Zu 3) Alleine die Ausweisung dieses dann neuen Wohnbaustandortes dürfte unserer Meinung nach noch nicht allzu viel Einfluss auf die Bereiche des Konzeptes „Fokus Saale“ haben – siehe Bemerkungen zu Punkt zwei. Auch muss man hier unterscheiden zwischen den städtebaulichen Investitionsleistungen der Stadt und lediglich der rechtlichen Ausgestaltung. Die Stadt wird an der Schulze-Boysen-Siedlung ja selbst nicht investieren. Was aber richtig ist, ist wenn man mehr Leute in die Innenstadt ziehen möchte, über ganz andere Anreize nachgedacht werden muss als bisher. Nur wenn ich potentiellen Interessenten eines Zuzugs nach Bernburg auch entsprechende Anreize bieten kann, werden diese sich für einen Wohnort in den Innenstadtbereichen entscheiden. Dazu gehört natürlich zum einen ein funktionierendes und attraktives Umfeld, dazu können aber auch direkte Anreize zählen. Die Möglichkeiten der Einflussnahme auf die Umfeldentwicklung sind aber nicht so immens. Für jede Ansiedlungsentscheidung eines Gewerbetreibenden steht nun einmal die konkrete Frage der Kaufkraft in dem Bereich und wenn diese einfach nicht hoch genug ist, werden sie keine Firma dazu zwingen können sich gerade in der Innenstadt anzusiedeln um dort vielleicht auch Leerstand zu beseitigen.
Und auch unter Aspekten des demographischen Wandels muss man feststellen, zum einen haben wir einen Anstieg beim Prozentsatz der älteren Einwohner, welche jetzt oder in der näheren Zukunft auf Unterstützung bei den täglichen Besorgungen angewiesen sein werden. Zum anderen den immer noch ausgeprägten Wunsch jüngerer Leute, sich den Traum vom eigenen Haus zu erfüllen. Beides muss eine Stadt bei der Zukunftsplanung berücksichtigen.

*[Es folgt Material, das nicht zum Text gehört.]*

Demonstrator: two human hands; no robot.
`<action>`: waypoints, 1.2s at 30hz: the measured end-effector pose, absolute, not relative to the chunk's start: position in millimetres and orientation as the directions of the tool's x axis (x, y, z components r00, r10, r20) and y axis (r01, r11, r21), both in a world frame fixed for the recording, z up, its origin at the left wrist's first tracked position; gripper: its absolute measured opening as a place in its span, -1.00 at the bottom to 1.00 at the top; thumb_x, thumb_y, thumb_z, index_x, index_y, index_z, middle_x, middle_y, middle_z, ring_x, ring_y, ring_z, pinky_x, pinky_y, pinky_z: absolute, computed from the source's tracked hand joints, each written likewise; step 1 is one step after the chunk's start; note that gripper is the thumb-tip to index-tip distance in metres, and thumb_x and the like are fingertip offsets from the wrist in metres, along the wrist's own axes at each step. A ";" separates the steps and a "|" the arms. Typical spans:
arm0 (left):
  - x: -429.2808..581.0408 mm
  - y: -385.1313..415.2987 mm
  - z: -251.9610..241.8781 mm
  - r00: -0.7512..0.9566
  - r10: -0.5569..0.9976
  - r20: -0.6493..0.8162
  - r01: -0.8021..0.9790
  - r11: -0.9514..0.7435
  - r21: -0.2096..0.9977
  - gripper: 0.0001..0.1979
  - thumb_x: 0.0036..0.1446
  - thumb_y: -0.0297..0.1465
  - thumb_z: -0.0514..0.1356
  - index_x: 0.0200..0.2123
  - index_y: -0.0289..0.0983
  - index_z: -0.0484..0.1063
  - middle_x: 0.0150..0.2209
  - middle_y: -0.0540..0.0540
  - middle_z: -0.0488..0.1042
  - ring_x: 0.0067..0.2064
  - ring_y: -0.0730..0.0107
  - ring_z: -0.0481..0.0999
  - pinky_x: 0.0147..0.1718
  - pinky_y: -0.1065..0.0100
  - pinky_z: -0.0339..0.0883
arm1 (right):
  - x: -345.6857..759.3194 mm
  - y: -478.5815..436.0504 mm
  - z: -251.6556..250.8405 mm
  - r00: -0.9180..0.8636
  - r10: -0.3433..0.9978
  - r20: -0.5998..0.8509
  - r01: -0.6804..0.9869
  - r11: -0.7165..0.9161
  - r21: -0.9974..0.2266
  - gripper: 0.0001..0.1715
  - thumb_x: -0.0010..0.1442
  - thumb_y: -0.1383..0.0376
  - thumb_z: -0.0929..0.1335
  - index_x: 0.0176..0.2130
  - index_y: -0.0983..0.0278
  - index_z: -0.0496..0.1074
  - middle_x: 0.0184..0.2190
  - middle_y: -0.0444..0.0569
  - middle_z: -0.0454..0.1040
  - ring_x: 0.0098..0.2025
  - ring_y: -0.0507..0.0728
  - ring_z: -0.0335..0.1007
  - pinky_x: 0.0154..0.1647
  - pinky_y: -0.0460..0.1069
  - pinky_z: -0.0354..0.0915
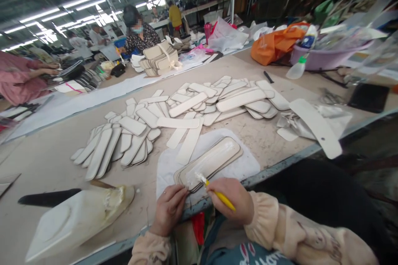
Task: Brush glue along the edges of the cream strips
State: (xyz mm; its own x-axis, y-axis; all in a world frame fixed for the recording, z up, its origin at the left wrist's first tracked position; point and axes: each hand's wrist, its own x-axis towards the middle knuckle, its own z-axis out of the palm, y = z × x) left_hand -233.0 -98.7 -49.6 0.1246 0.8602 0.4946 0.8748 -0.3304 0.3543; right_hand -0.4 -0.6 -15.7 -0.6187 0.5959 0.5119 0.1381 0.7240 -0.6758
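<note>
A small stack of cream, strap-shaped pieces lies on a white sheet near the table's front edge. White paste shines on the top piece. My right hand is closed round a yellow-handled brush, whose white-coated bristles touch the near left end of that piece. At the stack's lower left corner, the fingertips of my left hand are pressed together on the edge of the pieces. Beyond the sheet, many similar pieces are heaped loosely across the table.
A cut-open white plastic container with paste at its mouth lies at the front left. At the right are a long curved piece, a black flat object and a purple basin. Co-workers sit beyond.
</note>
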 end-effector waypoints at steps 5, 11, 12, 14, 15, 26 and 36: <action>-232.5 -97.5 -49.5 0.098 0.857 0.506 0.877 -0.314 0.363 -0.80 0.16 -0.53 0.20 -0.16 -0.22 0.53 -0.24 -0.12 0.55 -0.22 0.34 0.55 -0.23 0.35 0.49 | 48.4 44.7 -14.8 -0.468 0.816 0.339 0.334 0.518 -0.787 -0.83 0.28 0.25 0.25 -0.23 0.22 0.42 -0.44 -0.07 0.50 -0.41 0.09 0.45 -0.33 -0.03 0.34; -227.7 -99.4 -43.4 0.011 0.881 0.472 0.864 -0.247 0.439 -0.84 0.16 -0.48 0.21 -0.21 -0.22 0.56 -0.24 -0.12 0.56 -0.23 0.35 0.58 -0.23 0.37 0.52 | 84.0 79.0 -13.3 -0.171 0.953 0.250 0.200 0.282 -0.938 -0.77 0.26 0.11 0.28 -0.29 0.21 0.39 -0.61 -0.18 0.29 -0.56 0.06 0.25 -0.49 -0.02 0.23; -227.8 -99.4 -40.1 -0.017 0.889 0.458 0.854 -0.225 0.470 -0.85 0.17 -0.47 0.20 -0.21 -0.23 0.55 -0.24 -0.13 0.57 -0.22 0.35 0.58 -0.23 0.37 0.52 | 85.2 82.0 -9.7 -0.136 0.964 0.231 0.130 0.248 -0.960 -0.76 0.25 0.10 0.29 -0.30 0.21 0.38 -0.63 -0.19 0.26 -0.57 0.06 0.22 -0.51 -0.02 0.20; -230.8 -95.8 -30.9 -0.077 0.896 0.438 0.841 -0.178 0.511 -0.85 0.19 -0.43 0.18 -0.24 -0.24 0.56 -0.25 -0.13 0.57 -0.22 0.34 0.59 -0.22 0.36 0.52 | 87.4 89.2 0.6 -0.082 0.976 0.202 0.016 0.204 -0.979 -0.76 0.24 0.09 0.31 -0.29 0.22 0.38 -0.63 -0.19 0.27 -0.56 0.05 0.20 -0.51 -0.03 0.17; -233.9 -91.4 -25.1 -0.112 0.897 0.428 0.846 -0.140 0.514 -0.85 0.20 -0.41 0.17 -0.26 -0.24 0.56 -0.27 -0.13 0.58 -0.23 0.33 0.59 -0.23 0.36 0.52 | 88.9 93.7 6.9 -0.065 0.979 0.195 -0.029 0.194 -0.981 -0.76 0.23 0.10 0.32 -0.29 0.22 0.38 -0.62 -0.19 0.28 -0.56 0.04 0.19 -0.51 -0.03 0.16; -272.9 83.0 19.9 -0.185 0.963 0.195 0.948 0.123 0.294 -0.82 0.02 -0.35 0.30 -0.26 -0.23 0.59 -0.22 -0.12 0.60 -0.17 0.25 0.56 -0.07 0.27 0.41 | 116.9 142.6 37.5 0.100 0.978 0.185 -0.192 0.202 -0.960 -0.77 0.17 0.12 0.37 -0.32 0.23 0.37 -0.61 -0.19 0.33 -0.56 0.00 0.19 -0.54 -0.09 0.15; -239.9 195.0 -9.5 -0.123 0.991 -0.048 0.955 0.131 0.265 -0.72 -0.14 -0.26 0.39 -0.29 -0.23 0.62 -0.24 -0.13 0.61 -0.22 0.20 0.56 -0.12 0.28 0.38 | 139.0 147.4 28.0 0.135 0.983 0.123 -0.252 0.154 -0.955 -0.79 0.21 0.14 0.34 -0.31 0.24 0.36 -0.60 -0.20 0.31 -0.54 -0.01 0.17 -0.54 -0.12 0.17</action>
State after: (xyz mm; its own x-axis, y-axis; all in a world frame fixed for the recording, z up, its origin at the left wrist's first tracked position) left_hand -239.9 195.0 -9.5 -0.1229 0.9913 -0.0476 0.9554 0.1312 0.2647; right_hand 139.0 147.4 28.0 0.1348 0.9832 0.1229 -0.2518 0.1540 -0.9555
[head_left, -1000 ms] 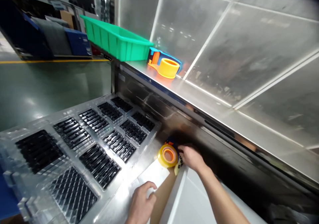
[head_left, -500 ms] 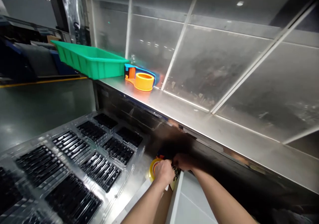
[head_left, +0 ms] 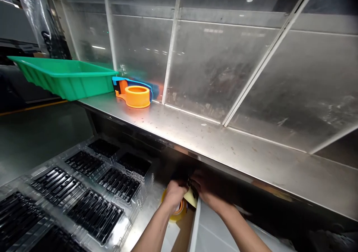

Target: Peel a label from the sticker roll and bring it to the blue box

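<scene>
My left hand grips a yellow tape roll low in the head view, just under the steel shelf's front edge. My right hand is closed on the tape dispenser's yellowish end right beside the roll, its fingers in shadow. Both hands meet above a brown cardboard surface with a white sheet on it. To their left lies a clear plastic tray with several pockets of black parts.
A steel shelf runs across the middle, backed by hazy clear panels. On it stand a green bin and an orange tape dispenser with a blue handle. A white edge strip runs beside the cardboard.
My left hand left the white sheet and closed on the yellow roll next to my right hand. The view tilted up and swung right, so the tray slid toward the lower left.
</scene>
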A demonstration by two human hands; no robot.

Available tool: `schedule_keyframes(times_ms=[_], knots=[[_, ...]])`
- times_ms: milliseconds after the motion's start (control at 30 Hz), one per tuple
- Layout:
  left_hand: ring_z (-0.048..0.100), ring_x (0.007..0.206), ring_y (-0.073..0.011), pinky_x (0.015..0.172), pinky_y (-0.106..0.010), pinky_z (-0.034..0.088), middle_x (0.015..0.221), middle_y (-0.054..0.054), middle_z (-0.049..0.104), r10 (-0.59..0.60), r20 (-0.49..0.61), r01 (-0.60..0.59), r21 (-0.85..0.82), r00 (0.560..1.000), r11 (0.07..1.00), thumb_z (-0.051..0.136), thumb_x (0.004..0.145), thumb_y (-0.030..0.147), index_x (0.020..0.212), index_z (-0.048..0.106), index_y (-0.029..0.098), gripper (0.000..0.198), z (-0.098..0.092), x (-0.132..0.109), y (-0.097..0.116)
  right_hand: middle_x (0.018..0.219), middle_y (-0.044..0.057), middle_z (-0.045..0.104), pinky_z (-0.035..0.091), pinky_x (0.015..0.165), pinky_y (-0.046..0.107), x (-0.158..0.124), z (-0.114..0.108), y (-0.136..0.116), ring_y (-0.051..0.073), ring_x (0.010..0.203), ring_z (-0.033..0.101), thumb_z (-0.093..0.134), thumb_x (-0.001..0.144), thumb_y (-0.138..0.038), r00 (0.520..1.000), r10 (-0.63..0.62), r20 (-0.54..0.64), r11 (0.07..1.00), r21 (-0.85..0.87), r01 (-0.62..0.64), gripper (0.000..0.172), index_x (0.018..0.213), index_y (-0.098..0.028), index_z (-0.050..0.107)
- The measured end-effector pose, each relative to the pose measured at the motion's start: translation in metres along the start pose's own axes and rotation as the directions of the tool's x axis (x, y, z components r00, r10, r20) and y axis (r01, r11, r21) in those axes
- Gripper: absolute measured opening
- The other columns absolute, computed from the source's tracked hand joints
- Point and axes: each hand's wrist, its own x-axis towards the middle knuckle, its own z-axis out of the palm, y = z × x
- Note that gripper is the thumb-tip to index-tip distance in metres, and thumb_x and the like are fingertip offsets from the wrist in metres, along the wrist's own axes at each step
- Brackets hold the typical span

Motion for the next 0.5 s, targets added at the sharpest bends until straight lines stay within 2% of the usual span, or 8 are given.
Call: schedule_keyframes(times_ms=[100,167,367,500], knots=[[0.064,0.070,-0.0175,0.061,-0.025,0.046,0.072,-0.002,0.071,0.042,-0.005,-0.042,0.016,0.999,0.999,0.051,0.078,0.015,0.082,0.072,0.011,0.021,-0.004,-0.004,0.002,0.093,0.005,0.066,0.039,0.084,0.032,-0.007,0.007,-0.003,0.021,0.092,0.056,0.041,0.094,-0.024,0.997,-0.079,0.008,0.996,0.046,0.078,0.027,0.088,-0.022,0.067],[0.065,0.076,-0.0197,0.065,-0.025,0.046,0.078,-0.003,0.073,0.076,0.006,-0.077,0.051,0.997,0.996,0.050,0.076,0.015,0.084,0.074,0.013,0.025,-0.009,-0.006,0.008,0.092,0.005,0.066,0.040,0.083,0.030,-0.008,0.011,-0.003,0.021,0.092,0.056,0.043,0.093,-0.024,0.997,-0.083,0.000,0.994,0.073,0.083,0.024,0.088,-0.022,0.066],[0.064,0.098,-0.0241,0.083,-0.030,0.043,0.105,-0.009,0.072,0.123,0.022,-0.125,0.239,0.992,0.963,0.046,0.079,0.014,0.096,0.073,0.023,0.033,-0.017,-0.015,0.030,0.087,0.005,0.068,0.040,0.074,0.028,-0.009,0.018,-0.001,0.020,0.085,0.060,0.047,0.088,-0.021,0.996,0.072,-0.045,0.989,0.132,-0.065,0.022,0.079,-0.020,0.067],[0.066,0.097,-0.0222,0.080,-0.026,0.044,0.102,-0.007,0.073,0.096,0.078,-0.117,0.326,0.992,0.938,0.050,0.079,0.016,0.094,0.073,0.025,0.029,-0.022,-0.015,0.032,0.073,0.000,0.069,0.039,0.060,0.023,-0.008,0.019,0.005,0.015,0.069,0.063,0.043,0.088,-0.023,0.975,0.214,-0.055,0.958,0.208,-0.198,0.027,0.074,-0.022,0.067]])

Im Fazit festzustellen bleibt unserer Meinung nach, dass die Notwendigkeit weiterer Wohnbaugebiete zum jetzigen Zeitpunkt nicht geklärt ist und Neuausweisungen nicht einfach nur deshalb erfolgen sollten, weil es an einem Standort möglich ist – solche Beschlüsse dürfen nicht zu „Arbeitsbeschaffungsmassnahmen“ für Planungsbüros werden, welche dann mangels Nachfrage erst einmal über Jahre in irgendwelchen Schubladen verstauben.